UBS expects the total return on Canadian commercial real estate in the next three years or so will be in the neighbourhood of 6 per cent. But William Hughes, head of UBS’s global asset management real estate research and strategy group, says that the market’s performance will be impacted more by perception than any fundamental changes. And he says that if investors decide they’re ready to take on more risk to seek higher yields, then some of those who were attracted to Canada by its safe-haven status could look to invest their money elsewhere, hurting real estate values here.
“Pricing is a concern,” says Leo de Bever, the CEO of the Alberta Investment Management Corp., or AIMCo. “Real estate has been the best-performing asset class since 2000. I’m not sure that will be the case going forward. That said, all asset classes are fully priced, or in the case of bonds, riskier than they have been since the 1950-1980 period.”
Most of the major pension funds have been diversifying their portfolios, and increasingly looking for investment opportunities abroad. A number of pension funds and other institutional players are also shifting toward building new office towers and other commercial real estate developments in Canada, rather than paying top prices for existing ones.

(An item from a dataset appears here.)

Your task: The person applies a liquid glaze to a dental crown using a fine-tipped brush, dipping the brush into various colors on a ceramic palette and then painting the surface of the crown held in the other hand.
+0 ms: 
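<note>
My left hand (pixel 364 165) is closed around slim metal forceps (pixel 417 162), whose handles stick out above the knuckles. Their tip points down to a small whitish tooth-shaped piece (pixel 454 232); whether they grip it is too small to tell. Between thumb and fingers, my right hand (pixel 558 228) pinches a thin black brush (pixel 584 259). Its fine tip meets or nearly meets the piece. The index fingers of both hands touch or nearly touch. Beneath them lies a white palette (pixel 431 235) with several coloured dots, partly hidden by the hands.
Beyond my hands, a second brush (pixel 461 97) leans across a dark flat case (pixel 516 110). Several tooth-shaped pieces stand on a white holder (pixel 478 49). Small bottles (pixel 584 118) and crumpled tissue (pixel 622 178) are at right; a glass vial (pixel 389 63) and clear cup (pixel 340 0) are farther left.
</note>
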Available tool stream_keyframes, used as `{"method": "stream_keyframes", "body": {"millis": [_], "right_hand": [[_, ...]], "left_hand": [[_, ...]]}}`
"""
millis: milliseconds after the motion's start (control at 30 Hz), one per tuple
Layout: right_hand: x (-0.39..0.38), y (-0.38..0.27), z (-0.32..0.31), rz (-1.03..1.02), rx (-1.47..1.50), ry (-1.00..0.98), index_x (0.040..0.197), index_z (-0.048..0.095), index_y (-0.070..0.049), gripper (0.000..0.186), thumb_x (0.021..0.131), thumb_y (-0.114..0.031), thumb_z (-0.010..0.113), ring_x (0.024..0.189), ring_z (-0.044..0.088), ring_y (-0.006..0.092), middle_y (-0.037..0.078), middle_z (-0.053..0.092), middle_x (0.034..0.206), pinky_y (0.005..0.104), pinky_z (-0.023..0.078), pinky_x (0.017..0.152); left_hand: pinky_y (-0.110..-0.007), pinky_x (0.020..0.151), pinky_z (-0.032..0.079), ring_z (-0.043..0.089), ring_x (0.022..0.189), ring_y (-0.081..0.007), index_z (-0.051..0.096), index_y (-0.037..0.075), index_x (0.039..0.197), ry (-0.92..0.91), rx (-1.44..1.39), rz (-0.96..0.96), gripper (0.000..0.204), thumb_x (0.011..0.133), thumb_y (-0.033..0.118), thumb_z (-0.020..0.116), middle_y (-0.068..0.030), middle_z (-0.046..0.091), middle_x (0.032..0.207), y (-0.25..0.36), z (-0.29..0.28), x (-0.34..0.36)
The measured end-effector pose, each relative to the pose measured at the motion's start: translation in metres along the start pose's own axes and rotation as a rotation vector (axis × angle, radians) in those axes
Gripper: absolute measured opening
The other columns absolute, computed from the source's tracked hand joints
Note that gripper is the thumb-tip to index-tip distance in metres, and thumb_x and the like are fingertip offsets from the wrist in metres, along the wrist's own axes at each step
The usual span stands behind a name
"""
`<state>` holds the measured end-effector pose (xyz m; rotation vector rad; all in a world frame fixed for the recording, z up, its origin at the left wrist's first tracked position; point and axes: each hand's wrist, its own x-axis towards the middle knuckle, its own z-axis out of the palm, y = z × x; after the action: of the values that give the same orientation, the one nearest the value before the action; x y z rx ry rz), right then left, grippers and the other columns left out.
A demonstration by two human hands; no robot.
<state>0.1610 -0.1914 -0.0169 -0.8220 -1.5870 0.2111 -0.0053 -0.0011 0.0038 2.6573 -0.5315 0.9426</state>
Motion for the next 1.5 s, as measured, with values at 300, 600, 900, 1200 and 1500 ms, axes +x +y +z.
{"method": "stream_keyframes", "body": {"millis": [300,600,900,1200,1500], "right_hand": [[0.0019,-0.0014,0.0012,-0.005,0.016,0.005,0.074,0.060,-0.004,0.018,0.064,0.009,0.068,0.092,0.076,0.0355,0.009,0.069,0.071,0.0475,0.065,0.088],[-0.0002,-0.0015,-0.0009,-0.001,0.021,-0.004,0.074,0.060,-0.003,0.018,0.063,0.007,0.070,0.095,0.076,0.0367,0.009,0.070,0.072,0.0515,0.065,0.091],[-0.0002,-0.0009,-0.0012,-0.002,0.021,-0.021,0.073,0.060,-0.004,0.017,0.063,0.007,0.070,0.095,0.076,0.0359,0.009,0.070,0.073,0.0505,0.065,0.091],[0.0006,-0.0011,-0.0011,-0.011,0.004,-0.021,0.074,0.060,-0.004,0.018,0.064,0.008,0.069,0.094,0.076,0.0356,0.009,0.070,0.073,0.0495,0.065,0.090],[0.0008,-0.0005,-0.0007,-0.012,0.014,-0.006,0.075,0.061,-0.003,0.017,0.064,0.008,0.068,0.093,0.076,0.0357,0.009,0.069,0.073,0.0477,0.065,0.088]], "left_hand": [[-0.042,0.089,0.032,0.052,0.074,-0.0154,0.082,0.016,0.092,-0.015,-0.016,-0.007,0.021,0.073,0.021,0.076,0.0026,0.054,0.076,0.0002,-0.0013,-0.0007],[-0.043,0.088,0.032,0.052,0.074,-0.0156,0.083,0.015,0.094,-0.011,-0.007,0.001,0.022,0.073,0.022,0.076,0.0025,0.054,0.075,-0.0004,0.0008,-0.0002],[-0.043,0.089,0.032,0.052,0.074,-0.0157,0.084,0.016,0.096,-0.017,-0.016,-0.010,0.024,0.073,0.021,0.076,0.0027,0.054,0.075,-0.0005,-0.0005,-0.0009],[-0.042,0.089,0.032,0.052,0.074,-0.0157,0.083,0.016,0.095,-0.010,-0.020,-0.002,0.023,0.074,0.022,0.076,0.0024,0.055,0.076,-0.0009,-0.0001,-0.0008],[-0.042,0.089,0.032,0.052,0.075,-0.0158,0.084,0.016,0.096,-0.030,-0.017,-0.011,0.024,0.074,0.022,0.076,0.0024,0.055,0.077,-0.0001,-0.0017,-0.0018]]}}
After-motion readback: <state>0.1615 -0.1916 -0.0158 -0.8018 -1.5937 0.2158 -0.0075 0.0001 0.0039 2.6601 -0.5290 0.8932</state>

“The development cycle is working well right now for sure, a lot of us are finding it easier to manufacture profits than to buy them,” says Blake Hutcheson, CEO of Oxford Properties, the real estate arm of the Ontario Municipal Employees Retirement System (OMERS).
But he adds that he believes supply and demand are in check, and “I don’t think in any way Canada is overpriced. The real estate fundamentals in Canada have remained as strong as any in the world.”
There is some concern that too many new office towers are being developed. More than 15 million square feet of new office space is scheduled to be built across Canada in the next four years, with the country in the midst of the most active downtown development cycle in 20 years, according to brokerage Cushman & Wakefield.
But Cushman CEO Scott Chandler noted that the pension funds are developing much of the new supply – and the new towers are likely to do well, at the expense of the older ones.
Similarly, market players note that in a softening market the best assets will still hold their value, and many of those – such as landmark shopping malls – are owned by the pension funds.
Amy Erixon, a managing director in Avison Young’s investments business, said that pension funds in Canada tend to have a large allocation to real estate as a means of diversifying, in part because the stock market is so concentrated.
Lorenz Reibling, chairman of Boston-based Taurus Investment Holdings, says that the real estate investment firm has sold more than $150-million in Canadian real estate lately, including shopping centres and office space.
“The best time to sell is when everyone else wants to buy, so that’s what we have done,” he says.
Taurus still owns some shopping centres in Canada, and Mr. Reibling says it’s looking for more Canadian assets to buy. But they will be “riskier” assets – i.e., fixer-uppers – because the rest, he says, are fully priced.